I was thrilled to have an opportunity to write an article focused on one of my favorite television programs – The Wild Wild West. Not long after high school I discovered the world of pulp fiction and began to gobble up the text where ever I could find it.
As I read the tales of Operator #5, The Shadow, Doc Savage, and Nick Carter I had this sense of deja vu. The prose was in lockstep with the 1960s small screen adventures the of shows two protagonist Secret Service agents West and Gordon.
In 2019 PulpFest announced their convention theme, Children of the Pulps, and I felt a calling to share my long felt beliefs in the links between the two entities.
The Night of Pulp Fiction Television
It was 1965, the peak of television’s golden age. The first National Geographic Special would air, A Charlie Brown Christmas would premiere, and Friday night viewing would get more exciting with the debut of a program that was a true child of the pulps, The Wild, Wild West.
Westerns were a dying breed on television in the mid-1960s as the 007-fueled spy-genre swept over the landscape. In a somewhat bizarre concept to merge the two themes, a member of the CBS development team pitched an idea for a show that featured a James Bond-style secret agent on horseback. Deemed somewhat crazy, the show would find leadership, go into development, and claim a spot on the network schedule.
The show’s dime-novel titles, “The Night the Dragon Screamed,” “The Night of the Fatal Trap,” and “The Night of a Thousand Eyes,” created a sense of the show’s potential to fuel both dreams and nightmares.
Keeping the show moving were its two heroes, Jim West and Artemus Gordon. Don Hutchison in his book The Great Pulp Heroes provides not only a description of Jimmy Christopher, alas Operator #5, but also Jim West: “To be frank, Jimmy Christopher was a Superman. Like most of the pulpwood heroes, Jimmy was a larger-than-life figure absolutely dedicated to the eradication of America’s enemies.”
In fact, as the TV series would progress, West’s ability to survive and win countless battles with armies of men, and falls from balconies, cliffs, and racing wagons might even give him an edge over Operator #5, Secret Agent X, and, lord knows, Doc Savage.
Meanwhile, West’s partner, Gordon, is trained more in line with pulp hero Nick Carter’s early days. Gordon embraces advances in technology as displayed almost weekly through the inventions he supplied West. (Although never stated, I always believed Gordon invented West’s spring-loaded sleeve gun, something featured in the Carter novellas.) Gordon is cultured with a comprehensive understanding of languages, chemistry, engineering, magic, and most importantly, the art of disguise.

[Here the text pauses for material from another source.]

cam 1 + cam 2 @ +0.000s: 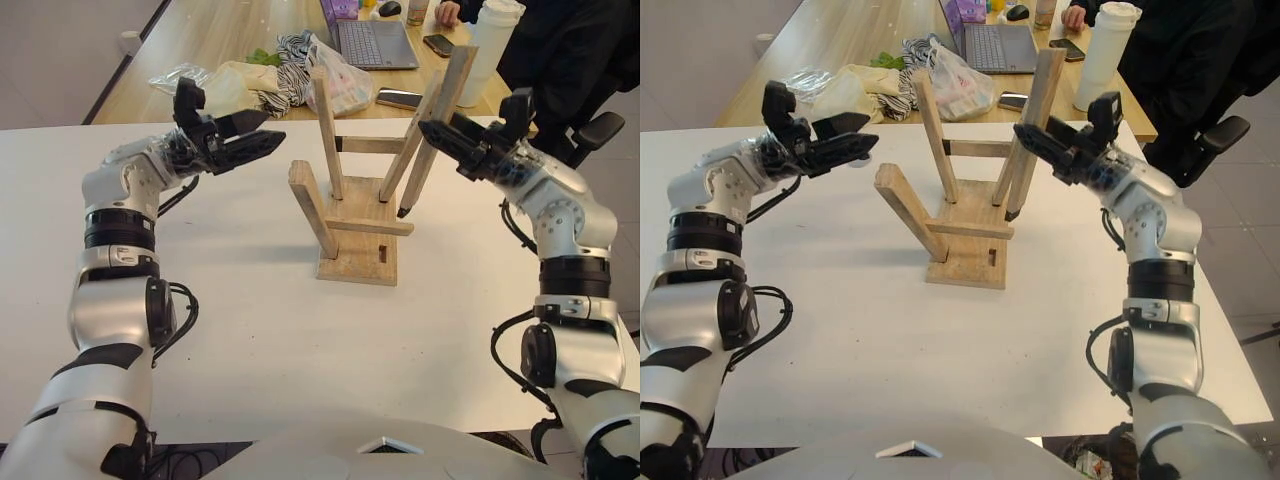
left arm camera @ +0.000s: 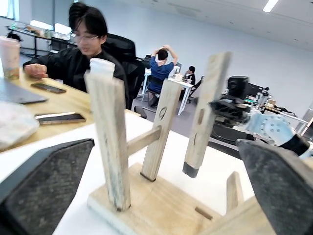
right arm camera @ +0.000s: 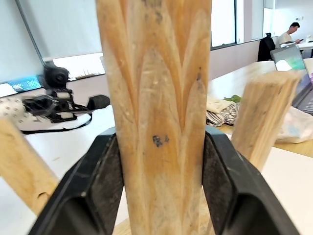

Throughout pulp literature, greasepaint, wigs, putty, false teeth, or other gimmicks allowed heroes to transform themselves into another person, as impossible as it may have seemed, and get into the action. Within the framework of this pulp device, Artemus Gordon filled that extremely important role. While West was battling his way through the front door, they invited in Gordon (in disguise) through the back. It never mattered that we could always tell it was Gordon under that fake nose and glasses, disguise was a time-honored convention with a role to perform.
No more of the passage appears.